* _Your objective_:
Wherever the word "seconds" appears in the entries, copy the whole line.

* _Exercise input_:
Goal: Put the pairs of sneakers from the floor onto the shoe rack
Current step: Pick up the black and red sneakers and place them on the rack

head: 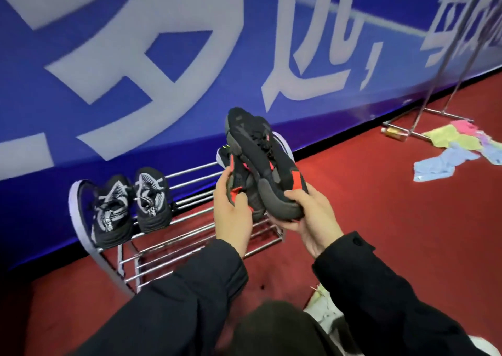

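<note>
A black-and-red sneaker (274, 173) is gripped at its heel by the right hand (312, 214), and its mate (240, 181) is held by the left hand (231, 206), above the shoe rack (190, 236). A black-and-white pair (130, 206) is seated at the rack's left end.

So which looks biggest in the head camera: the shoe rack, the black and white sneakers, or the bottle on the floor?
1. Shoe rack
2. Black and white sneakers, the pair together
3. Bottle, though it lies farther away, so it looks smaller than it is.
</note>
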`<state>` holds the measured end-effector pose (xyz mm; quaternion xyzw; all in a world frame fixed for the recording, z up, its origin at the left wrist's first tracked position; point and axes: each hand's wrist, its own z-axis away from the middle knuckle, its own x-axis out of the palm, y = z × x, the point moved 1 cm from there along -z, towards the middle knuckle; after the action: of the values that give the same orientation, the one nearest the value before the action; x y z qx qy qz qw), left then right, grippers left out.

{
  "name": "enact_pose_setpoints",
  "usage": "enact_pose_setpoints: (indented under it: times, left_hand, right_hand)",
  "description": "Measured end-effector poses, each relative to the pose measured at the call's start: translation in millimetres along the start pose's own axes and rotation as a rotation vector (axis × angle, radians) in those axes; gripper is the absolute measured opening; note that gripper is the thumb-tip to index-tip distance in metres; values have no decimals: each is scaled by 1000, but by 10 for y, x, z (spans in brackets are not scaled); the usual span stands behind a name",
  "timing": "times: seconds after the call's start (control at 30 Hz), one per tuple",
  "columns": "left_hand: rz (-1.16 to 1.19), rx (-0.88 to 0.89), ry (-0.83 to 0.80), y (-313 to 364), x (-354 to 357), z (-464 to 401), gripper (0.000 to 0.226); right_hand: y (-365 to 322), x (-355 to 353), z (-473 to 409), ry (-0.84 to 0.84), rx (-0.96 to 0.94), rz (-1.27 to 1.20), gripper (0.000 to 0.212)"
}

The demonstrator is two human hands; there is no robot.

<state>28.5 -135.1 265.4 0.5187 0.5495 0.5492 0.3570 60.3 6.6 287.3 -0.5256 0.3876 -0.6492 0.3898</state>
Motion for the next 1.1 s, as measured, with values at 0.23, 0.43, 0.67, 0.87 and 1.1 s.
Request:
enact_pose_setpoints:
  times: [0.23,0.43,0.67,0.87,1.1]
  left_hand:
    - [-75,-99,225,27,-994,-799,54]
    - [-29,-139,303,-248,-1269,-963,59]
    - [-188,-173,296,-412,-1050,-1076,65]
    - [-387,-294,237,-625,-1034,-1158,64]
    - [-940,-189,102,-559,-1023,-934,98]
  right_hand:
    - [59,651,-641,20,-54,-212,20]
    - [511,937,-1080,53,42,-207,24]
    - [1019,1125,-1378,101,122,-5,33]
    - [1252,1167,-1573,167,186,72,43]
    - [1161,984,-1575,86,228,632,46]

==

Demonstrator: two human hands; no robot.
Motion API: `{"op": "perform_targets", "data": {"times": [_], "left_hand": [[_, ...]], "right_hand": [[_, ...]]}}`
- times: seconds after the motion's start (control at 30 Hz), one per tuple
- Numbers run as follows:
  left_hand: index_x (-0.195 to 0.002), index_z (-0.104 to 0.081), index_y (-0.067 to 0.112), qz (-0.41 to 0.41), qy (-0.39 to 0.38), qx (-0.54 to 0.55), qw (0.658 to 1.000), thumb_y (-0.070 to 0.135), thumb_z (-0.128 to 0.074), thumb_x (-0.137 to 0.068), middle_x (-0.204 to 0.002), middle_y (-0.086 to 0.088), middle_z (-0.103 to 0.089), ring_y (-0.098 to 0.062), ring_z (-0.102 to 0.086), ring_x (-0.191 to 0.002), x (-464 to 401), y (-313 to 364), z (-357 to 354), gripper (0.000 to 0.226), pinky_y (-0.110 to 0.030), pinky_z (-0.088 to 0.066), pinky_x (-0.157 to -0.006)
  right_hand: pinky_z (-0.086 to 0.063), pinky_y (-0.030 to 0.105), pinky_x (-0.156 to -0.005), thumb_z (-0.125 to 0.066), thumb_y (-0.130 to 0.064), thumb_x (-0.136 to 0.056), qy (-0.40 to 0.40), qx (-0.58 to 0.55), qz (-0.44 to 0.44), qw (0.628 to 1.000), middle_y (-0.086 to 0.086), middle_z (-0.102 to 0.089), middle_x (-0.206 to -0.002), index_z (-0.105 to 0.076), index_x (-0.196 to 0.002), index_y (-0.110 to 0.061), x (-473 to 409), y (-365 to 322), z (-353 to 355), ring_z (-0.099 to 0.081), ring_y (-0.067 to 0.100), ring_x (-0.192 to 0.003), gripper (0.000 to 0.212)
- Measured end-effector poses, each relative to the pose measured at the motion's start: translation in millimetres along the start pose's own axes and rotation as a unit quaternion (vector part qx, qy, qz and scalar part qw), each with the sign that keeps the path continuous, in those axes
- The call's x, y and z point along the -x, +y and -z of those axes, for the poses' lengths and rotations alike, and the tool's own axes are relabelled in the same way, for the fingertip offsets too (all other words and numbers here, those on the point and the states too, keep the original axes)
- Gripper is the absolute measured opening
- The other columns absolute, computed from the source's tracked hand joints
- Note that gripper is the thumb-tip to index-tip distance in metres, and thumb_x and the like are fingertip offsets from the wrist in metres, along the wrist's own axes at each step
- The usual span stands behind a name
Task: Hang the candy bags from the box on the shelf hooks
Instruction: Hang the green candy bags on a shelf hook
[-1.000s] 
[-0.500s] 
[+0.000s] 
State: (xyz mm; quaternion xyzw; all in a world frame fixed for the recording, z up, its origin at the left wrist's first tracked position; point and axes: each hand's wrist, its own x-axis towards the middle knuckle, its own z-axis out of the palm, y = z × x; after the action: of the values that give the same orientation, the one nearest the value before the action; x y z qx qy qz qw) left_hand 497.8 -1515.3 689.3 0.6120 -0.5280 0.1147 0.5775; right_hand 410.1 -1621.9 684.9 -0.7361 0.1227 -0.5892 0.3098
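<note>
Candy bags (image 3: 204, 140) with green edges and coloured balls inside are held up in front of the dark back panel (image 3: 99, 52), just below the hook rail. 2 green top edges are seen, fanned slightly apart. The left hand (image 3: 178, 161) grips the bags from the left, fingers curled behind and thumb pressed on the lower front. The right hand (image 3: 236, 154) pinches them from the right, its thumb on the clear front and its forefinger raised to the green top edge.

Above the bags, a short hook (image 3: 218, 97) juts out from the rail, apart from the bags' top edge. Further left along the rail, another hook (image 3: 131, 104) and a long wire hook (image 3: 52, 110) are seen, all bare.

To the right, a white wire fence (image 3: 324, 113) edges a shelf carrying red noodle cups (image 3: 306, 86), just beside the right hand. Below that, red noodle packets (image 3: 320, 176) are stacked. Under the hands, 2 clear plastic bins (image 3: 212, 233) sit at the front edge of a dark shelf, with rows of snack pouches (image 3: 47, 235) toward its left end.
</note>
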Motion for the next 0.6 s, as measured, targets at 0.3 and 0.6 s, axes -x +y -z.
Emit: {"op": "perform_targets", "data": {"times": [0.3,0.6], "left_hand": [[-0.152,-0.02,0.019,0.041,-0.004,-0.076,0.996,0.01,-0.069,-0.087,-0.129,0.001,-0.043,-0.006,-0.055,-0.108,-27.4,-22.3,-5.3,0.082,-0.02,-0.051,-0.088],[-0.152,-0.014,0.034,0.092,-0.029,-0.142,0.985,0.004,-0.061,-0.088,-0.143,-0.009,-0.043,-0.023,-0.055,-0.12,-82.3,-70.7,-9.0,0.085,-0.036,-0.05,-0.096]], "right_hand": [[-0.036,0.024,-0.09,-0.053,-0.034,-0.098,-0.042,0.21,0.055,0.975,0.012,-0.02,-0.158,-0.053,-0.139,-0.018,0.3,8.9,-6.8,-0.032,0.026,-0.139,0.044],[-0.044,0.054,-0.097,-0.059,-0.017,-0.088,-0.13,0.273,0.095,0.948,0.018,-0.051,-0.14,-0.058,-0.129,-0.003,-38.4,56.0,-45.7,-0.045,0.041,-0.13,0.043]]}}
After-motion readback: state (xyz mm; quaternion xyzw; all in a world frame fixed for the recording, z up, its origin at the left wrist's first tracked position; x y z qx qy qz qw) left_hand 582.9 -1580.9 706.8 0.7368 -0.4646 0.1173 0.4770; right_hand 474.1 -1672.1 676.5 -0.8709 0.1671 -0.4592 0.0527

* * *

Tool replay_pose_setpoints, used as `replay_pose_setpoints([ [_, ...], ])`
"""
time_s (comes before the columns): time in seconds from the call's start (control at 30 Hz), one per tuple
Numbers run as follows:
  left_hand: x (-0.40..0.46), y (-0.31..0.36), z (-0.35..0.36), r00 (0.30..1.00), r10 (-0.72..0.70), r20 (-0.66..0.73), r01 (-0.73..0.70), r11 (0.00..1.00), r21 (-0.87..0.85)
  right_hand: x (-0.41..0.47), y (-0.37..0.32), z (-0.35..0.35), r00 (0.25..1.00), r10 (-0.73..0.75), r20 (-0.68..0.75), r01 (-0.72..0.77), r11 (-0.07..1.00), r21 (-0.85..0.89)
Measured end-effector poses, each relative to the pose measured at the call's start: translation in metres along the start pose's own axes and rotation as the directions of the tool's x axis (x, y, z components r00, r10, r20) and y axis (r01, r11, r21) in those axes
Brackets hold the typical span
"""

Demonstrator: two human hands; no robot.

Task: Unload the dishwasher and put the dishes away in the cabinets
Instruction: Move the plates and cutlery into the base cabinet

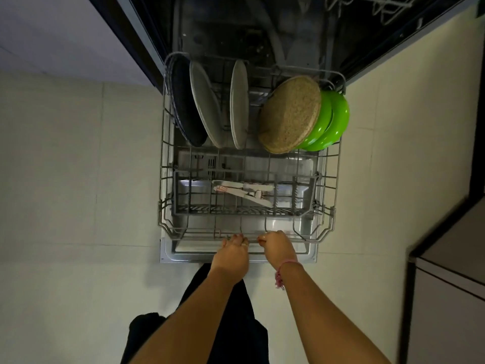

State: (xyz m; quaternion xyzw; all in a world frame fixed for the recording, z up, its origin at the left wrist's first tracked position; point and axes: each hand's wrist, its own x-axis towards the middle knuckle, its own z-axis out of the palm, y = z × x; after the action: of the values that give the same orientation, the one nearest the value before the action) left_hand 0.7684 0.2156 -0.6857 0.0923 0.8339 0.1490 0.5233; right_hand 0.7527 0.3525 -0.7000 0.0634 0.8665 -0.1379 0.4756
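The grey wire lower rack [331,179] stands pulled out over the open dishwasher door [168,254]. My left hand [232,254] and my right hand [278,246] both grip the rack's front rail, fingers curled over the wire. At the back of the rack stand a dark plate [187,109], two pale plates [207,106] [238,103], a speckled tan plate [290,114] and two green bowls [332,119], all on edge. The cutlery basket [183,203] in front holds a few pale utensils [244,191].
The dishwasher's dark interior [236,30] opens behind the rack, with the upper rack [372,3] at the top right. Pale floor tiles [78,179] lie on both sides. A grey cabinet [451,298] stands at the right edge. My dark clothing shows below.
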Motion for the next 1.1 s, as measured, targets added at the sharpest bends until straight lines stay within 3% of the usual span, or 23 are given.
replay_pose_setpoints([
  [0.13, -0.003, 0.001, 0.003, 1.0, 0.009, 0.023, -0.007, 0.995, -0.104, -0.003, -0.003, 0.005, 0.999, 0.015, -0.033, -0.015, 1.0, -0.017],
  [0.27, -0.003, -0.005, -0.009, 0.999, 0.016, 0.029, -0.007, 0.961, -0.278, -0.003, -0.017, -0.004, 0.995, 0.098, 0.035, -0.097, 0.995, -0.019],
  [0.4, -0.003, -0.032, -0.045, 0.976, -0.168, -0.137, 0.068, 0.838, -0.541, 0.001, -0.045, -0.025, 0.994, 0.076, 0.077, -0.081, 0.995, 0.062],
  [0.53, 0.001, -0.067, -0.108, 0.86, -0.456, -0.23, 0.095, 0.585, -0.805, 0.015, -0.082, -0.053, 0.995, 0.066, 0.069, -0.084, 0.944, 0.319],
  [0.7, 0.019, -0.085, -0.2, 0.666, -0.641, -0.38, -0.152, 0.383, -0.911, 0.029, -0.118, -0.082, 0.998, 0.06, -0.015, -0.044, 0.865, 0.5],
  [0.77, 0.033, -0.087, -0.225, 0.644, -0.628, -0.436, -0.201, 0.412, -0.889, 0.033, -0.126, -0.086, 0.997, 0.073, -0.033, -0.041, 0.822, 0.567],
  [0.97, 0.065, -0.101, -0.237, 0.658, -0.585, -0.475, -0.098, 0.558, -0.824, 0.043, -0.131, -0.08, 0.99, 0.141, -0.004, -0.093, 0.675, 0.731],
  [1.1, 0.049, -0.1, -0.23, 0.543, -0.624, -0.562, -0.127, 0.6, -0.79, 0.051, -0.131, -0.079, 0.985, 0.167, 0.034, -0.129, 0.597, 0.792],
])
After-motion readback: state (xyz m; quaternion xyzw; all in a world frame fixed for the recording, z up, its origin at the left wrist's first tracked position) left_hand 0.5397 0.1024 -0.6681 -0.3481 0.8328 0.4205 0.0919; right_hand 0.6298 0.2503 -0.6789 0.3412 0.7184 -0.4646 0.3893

* _Reply_:
  "timing": "times: seconds after the call's start (control at 30 Hz), one per tuple",
- times: seconds after the motion's start (control at 30 Hz), one per tuple
time_s (comes before the columns): time in seconds from the call's start (control at 30 Hz), one per tuple

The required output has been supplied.